As Rathi writes in his new book, Climate Capitalism, which I’m currently reading, in the mid 18th century when there was no sewer system in London, and people just chucked their bodily waste into the street or the Thames, it took a dry summer and an unbearable and unrelenting stench for parliament, the Queen, and indeed the people, to decide that enough was enough. Legislation was passed to build a sewer – costing 2% of GDP at the time – and no one questioned whether it was worth it or not. Everyone implicitly agreed it was.
‘Until people have the idea that [throwing Co2 in the air] is like throwing poop in the street, we’re not going to spend what it costs,” Peter Kelemen professor or earth sciences at Columbia University says.
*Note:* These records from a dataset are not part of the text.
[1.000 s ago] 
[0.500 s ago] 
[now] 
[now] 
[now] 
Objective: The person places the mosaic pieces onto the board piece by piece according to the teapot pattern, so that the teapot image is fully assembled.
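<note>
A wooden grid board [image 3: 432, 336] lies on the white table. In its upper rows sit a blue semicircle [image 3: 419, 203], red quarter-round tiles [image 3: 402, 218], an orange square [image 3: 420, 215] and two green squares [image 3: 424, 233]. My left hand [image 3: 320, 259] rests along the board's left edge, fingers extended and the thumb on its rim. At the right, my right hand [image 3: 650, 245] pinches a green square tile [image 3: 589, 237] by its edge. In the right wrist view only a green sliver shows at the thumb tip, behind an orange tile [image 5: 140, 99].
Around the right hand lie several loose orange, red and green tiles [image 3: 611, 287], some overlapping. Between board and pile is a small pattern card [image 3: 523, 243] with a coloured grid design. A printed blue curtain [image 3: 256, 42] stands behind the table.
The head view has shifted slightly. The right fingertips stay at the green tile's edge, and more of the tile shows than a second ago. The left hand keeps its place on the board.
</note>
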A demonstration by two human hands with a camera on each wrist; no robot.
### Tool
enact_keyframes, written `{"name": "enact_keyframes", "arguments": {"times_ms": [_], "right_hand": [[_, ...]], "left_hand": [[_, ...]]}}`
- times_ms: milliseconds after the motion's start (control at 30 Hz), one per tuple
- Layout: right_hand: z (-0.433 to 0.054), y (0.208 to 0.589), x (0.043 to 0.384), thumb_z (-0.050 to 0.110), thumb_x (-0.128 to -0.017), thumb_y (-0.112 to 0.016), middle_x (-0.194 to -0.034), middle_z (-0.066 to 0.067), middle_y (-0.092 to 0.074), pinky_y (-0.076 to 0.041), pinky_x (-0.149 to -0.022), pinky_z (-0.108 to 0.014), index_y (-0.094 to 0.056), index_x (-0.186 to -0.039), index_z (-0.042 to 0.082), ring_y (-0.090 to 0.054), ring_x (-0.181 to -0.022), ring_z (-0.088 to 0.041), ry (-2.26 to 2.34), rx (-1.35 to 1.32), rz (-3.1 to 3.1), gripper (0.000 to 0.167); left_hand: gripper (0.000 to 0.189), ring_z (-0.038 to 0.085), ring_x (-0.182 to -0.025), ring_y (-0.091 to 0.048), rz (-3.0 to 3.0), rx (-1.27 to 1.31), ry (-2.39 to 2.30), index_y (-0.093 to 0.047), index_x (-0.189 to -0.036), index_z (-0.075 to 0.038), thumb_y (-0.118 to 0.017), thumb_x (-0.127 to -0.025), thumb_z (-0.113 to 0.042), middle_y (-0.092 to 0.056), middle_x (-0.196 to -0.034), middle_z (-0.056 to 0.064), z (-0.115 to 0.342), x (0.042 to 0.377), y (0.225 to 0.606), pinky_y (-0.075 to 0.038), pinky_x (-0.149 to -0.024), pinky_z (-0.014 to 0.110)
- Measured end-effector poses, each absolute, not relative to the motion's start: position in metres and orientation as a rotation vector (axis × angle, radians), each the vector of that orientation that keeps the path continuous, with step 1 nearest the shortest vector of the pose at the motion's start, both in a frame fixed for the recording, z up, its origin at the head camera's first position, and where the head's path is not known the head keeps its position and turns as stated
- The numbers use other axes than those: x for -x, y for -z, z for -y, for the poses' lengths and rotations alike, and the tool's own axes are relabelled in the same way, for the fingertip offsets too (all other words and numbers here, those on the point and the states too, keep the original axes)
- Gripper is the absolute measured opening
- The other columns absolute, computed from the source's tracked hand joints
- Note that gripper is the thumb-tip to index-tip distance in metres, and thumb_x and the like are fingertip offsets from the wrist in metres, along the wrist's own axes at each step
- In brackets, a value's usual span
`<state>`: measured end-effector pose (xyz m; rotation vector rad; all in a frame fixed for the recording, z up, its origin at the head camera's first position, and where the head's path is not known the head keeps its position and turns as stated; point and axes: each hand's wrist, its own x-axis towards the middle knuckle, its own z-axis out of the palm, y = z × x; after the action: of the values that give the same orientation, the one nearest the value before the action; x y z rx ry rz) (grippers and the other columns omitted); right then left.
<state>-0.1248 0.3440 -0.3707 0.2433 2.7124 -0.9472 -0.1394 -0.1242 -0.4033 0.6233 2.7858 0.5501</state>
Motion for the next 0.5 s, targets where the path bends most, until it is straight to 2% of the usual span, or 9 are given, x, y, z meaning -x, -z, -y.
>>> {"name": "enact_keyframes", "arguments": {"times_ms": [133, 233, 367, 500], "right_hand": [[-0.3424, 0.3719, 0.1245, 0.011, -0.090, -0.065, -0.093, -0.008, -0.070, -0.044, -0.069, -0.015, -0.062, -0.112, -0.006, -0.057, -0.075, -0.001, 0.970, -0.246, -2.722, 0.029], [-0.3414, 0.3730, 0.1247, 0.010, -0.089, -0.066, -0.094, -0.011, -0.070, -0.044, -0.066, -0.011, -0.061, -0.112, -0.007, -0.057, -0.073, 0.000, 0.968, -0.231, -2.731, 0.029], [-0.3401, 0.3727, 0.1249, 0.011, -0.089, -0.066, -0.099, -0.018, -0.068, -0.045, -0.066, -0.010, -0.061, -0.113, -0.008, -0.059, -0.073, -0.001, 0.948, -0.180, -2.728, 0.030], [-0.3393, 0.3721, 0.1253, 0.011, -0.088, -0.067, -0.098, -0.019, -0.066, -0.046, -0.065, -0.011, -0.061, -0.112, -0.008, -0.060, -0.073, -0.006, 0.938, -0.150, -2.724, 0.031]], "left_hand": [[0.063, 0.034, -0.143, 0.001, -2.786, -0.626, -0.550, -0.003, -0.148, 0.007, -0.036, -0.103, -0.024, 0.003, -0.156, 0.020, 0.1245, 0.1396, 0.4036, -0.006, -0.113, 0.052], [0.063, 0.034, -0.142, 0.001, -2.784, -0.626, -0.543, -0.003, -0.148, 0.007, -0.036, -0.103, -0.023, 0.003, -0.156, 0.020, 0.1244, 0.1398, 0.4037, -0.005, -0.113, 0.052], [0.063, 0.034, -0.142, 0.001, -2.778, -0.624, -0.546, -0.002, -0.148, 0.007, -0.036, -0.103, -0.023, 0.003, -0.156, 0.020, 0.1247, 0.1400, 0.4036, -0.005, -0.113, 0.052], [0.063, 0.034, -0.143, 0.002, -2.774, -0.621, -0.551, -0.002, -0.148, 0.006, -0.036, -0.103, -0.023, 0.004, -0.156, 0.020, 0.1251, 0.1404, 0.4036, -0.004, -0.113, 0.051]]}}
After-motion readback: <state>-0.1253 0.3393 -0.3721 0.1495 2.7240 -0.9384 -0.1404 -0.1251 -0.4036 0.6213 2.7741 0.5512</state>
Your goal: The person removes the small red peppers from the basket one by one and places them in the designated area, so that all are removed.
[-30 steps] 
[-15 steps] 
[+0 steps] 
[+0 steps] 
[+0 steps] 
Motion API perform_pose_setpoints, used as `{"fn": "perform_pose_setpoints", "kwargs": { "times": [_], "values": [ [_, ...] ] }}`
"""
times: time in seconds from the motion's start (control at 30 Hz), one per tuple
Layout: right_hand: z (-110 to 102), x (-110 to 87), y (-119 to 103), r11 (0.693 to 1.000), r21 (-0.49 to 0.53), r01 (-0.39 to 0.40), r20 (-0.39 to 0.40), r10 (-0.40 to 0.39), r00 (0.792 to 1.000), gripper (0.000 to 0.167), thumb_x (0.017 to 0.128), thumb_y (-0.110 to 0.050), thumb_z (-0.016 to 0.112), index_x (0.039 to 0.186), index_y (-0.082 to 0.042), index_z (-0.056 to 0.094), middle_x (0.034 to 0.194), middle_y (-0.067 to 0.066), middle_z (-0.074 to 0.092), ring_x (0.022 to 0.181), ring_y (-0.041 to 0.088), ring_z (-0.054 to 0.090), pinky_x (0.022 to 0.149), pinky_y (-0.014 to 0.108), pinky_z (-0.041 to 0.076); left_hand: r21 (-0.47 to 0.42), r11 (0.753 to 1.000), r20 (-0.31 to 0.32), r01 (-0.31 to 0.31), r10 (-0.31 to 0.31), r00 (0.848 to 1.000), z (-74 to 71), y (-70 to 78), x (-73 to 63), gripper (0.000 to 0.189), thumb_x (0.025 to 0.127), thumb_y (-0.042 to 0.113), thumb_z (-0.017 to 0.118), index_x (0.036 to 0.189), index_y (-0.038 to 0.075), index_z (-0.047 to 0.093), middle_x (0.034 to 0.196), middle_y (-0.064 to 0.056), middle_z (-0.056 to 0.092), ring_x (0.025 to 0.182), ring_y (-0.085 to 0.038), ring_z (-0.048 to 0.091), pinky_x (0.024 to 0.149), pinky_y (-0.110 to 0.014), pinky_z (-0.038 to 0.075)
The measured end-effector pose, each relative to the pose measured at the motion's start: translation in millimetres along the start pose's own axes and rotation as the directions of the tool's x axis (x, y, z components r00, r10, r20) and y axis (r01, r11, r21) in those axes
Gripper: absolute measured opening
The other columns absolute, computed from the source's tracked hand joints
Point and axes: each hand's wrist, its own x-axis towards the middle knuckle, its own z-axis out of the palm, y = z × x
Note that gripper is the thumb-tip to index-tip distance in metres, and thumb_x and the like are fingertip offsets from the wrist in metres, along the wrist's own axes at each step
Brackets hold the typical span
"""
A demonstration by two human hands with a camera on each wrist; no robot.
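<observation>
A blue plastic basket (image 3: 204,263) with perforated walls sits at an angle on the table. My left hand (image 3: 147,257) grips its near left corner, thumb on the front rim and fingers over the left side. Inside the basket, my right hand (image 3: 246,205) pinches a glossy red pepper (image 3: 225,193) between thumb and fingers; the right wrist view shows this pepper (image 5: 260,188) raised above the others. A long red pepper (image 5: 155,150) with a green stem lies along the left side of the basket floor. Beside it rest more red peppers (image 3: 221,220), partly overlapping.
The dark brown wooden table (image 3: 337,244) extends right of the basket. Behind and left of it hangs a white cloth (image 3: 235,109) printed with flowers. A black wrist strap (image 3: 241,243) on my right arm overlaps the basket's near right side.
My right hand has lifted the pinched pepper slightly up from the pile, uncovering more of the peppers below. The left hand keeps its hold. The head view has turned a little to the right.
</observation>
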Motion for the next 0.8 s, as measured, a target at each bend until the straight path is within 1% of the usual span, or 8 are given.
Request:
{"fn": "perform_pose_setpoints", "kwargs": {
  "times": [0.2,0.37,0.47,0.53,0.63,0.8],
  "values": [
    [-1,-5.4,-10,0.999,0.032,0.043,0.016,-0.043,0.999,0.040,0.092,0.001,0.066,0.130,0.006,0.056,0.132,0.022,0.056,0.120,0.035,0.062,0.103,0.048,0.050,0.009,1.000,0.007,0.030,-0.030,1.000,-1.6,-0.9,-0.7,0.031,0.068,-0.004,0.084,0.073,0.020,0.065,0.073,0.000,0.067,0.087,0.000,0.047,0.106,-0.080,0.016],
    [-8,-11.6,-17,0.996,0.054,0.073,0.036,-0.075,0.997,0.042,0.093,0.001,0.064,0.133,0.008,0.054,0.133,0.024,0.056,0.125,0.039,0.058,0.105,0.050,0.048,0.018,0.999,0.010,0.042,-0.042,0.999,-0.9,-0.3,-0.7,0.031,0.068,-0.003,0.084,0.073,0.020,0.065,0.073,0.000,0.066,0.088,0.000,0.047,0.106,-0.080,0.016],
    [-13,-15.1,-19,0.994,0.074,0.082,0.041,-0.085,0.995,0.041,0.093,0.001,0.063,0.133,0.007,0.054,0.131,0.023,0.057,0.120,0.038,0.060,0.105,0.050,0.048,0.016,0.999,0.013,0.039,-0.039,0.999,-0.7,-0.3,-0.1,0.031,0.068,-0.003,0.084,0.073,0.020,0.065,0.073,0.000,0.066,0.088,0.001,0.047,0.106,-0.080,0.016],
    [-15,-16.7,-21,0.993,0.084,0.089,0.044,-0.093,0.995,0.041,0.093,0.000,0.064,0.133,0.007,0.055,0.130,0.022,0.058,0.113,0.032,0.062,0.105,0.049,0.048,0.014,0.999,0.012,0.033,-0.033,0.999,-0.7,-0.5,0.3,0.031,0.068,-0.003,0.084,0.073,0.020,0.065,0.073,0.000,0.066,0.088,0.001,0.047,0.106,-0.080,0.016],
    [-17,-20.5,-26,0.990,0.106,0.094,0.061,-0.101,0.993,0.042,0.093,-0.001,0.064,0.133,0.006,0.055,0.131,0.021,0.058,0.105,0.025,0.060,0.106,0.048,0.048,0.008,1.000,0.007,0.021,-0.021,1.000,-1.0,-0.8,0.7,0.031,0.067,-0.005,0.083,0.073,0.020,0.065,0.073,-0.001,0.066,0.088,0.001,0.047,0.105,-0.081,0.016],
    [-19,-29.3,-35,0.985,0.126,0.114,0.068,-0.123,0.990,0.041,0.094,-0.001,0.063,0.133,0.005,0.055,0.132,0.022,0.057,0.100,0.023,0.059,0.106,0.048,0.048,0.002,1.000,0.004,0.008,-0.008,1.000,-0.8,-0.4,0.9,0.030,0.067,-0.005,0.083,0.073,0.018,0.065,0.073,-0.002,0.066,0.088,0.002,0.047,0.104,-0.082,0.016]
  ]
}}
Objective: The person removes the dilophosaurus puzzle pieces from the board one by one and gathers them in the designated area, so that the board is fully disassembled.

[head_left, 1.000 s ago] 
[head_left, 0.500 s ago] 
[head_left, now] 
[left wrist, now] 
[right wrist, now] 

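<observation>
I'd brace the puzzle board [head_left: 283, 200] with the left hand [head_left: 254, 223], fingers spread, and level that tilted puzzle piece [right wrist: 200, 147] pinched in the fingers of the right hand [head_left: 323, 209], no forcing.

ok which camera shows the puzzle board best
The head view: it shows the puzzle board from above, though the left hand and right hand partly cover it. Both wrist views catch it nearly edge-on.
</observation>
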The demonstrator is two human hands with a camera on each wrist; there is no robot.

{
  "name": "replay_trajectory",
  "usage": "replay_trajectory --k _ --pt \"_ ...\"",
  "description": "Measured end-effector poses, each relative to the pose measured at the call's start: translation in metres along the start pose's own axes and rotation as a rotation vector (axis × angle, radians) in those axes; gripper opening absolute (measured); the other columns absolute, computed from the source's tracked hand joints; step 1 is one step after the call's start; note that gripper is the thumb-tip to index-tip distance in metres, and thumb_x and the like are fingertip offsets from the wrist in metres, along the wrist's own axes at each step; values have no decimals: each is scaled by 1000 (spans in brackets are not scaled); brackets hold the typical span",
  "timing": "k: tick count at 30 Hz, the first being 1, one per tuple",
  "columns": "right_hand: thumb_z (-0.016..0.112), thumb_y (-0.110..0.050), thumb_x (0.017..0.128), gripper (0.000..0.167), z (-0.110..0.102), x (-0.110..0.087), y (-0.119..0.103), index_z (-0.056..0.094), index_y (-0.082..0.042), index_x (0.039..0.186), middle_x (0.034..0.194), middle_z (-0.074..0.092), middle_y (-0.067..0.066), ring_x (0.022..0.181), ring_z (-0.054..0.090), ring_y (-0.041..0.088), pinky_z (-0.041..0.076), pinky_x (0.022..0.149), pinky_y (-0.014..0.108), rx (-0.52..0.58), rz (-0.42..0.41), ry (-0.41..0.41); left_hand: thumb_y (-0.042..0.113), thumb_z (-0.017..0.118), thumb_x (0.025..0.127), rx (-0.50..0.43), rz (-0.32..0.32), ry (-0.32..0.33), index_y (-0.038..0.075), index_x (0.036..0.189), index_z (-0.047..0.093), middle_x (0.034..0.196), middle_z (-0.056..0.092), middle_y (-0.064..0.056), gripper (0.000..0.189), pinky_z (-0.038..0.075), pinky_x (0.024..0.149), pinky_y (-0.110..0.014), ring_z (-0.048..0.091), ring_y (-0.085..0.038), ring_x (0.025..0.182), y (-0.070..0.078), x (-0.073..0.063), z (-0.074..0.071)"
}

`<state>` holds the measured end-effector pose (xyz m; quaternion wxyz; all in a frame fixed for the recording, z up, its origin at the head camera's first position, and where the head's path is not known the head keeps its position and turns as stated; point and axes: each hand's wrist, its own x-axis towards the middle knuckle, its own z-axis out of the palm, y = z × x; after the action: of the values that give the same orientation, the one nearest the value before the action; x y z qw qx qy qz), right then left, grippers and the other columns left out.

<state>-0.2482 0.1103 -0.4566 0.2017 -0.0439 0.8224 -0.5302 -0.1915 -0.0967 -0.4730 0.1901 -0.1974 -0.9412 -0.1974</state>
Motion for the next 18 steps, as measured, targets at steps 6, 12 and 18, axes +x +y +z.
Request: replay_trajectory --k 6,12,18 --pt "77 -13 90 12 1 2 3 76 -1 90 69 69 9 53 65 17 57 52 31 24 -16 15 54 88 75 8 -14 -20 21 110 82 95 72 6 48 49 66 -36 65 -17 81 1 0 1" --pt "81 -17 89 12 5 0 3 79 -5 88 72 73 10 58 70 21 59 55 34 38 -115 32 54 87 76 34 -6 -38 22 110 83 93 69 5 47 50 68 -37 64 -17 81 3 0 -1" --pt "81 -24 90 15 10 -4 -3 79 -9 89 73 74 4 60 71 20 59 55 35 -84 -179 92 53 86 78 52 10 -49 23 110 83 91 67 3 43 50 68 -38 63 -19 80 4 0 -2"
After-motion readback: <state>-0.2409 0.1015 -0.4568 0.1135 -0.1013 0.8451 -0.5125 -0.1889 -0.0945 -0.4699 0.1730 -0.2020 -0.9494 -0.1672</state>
Indeed. But of course, combating climate change is way more complex – and globally interdependent – than building a sewer system (although it was a completely new thing at the time) but I still don’t think we have reached the point where we are all in agreement it is worth our money – and the our money bit particularly – there’s too many competing problems, and that’s a huge barrier. One of many.
But actually, it’s always important to remember – and I always say this to climate sceptics and fatalists – that doing what’s needed (lowering our emissions, not using fossil fuels) is not as complex or expensive – and deathly/ existential – as having to adapt to a world with a destabilised climate. This we should always keep front and centre in our mind.